Problem to solve: Would you repeat each line below precisely as it stands?

┄┄┄┄┄┄

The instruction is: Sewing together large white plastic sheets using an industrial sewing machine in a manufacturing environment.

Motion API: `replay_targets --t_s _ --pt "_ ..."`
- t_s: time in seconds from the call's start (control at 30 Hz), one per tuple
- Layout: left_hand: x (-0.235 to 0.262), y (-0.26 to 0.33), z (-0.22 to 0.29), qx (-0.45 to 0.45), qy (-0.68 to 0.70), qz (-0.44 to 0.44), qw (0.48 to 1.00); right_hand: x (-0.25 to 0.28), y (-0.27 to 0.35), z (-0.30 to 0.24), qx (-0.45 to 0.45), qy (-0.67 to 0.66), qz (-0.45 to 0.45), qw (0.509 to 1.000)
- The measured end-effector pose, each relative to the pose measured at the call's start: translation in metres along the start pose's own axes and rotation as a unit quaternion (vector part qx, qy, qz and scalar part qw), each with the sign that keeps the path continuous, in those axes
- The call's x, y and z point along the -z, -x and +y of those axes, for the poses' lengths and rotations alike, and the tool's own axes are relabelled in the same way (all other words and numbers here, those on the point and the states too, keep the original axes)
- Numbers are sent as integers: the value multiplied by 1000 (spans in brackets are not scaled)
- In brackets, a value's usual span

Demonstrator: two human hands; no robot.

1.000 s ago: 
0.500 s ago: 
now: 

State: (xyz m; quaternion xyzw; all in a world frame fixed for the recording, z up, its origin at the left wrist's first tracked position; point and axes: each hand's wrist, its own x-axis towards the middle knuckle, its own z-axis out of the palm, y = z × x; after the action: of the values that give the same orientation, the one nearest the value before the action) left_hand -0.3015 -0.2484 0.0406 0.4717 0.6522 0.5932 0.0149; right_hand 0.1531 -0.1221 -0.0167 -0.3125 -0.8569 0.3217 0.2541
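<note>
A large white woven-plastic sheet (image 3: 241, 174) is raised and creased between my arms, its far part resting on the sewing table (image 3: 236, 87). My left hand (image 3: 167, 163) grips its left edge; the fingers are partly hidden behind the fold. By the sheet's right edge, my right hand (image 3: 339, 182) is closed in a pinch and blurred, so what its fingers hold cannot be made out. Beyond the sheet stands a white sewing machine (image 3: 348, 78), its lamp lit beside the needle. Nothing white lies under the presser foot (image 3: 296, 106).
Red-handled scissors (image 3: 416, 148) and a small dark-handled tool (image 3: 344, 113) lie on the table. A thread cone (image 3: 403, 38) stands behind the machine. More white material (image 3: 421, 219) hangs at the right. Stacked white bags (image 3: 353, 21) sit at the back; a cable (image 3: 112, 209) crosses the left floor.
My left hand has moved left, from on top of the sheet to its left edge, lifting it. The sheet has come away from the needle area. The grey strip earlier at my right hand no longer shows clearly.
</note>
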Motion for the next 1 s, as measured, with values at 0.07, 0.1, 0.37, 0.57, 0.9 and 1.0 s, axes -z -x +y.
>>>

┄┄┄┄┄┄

Solution to this task:
The instruction is: Sewing together large white plastic sheets using an industrial sewing machine in a manufacturing environment.

Motion API: `replay_targets --t_s _ --pt "_ ..."`
- t_s: time in seconds from the call's start (control at 30 Hz), one per tuple
- Layout: left_hand: x (-0.235 to 0.262), y (-0.26 to 0.33), z (-0.22 to 0.29), qx (-0.45 to 0.45), qy (-0.68 to 0.70), qz (-0.44 to 0.44), qw (0.48 to 1.00); right_hand: x (-0.25 to 0.28), y (-0.27 to 0.35), z (-0.30 to 0.24), qx (-0.45 to 0.45), qy (-0.67 to 0.66), qz (-0.45 to 0.45), qw (0.509 to 1.000)
- The measured end-effector pose, each relative to the pose measured at the call's start: translation in metres along the start pose's own axes and rotation as a unit quaternion (vector part qx, qy, qz and scalar part qw), each with the sign that keeps the path continuous, in those axes
- The call's x, y and z point along the -z, -x and +y of those axes, for the poses' lengths and rotations alike, and the tool's own axes are relabelled in the same way (all other words and numbers here, those on the point and the states too, keep the original axes)
- Numbers are sent as integers: the value multiplied by 1000 (spans in brackets are not scaled)
- In brackets, a value's usual span

Demonstrator: two human hands; no robot.

1.000 s ago: 
0.500 s ago: 
now: 

State: (xyz m; quaternion xyzw; all in a world frame fixed for the recording, z up, its origin at the left wrist's first tracked position; point and axes: each hand's wrist, its own x-axis towards the middle knuckle, its own z-axis out of the palm, y = z × x; after the action: of the values that give the same orientation, the one nearest the value before the action) left_hand -0.3015 -0.2484 0.0406 0.4717 0.6522 0.5932 0.0149; right_hand 0.1531 -0.1221 -0.0167 -0.3125 -0.8569 0.3217 0.2541
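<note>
A large white woven-plastic sheet (image 3: 241, 174) is raised and creased between my arms, its far part resting on the sewing table (image 3: 236, 87). My left hand (image 3: 167, 163) grips its left edge; the fingers are partly hidden behind the fold. By the sheet's right edge, my right hand (image 3: 339, 182) is closed in a pinch and blurred, so what its fingers hold cannot be made out. Beyond the sheet stands a white sewing machine (image 3: 348, 78), its lamp lit beside the needle. Nothing white lies under the presser foot (image 3: 296, 106).
Red-handled scissors (image 3: 416, 148) and a small dark-handled tool (image 3: 344, 113) lie on the table. A thread cone (image 3: 403, 38) stands behind the machine. More white material (image 3: 421, 219) hangs at the right. Stacked white bags (image 3: 353, 21) sit at the back; a cable (image 3: 112, 209) crosses the left floor.
My left hand has moved left, from on top of the sheet to its left edge, lifting it. The sheet has come away from the needle area. The grey strip earlier at my right hand no longer shows clearly.
</note>
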Motion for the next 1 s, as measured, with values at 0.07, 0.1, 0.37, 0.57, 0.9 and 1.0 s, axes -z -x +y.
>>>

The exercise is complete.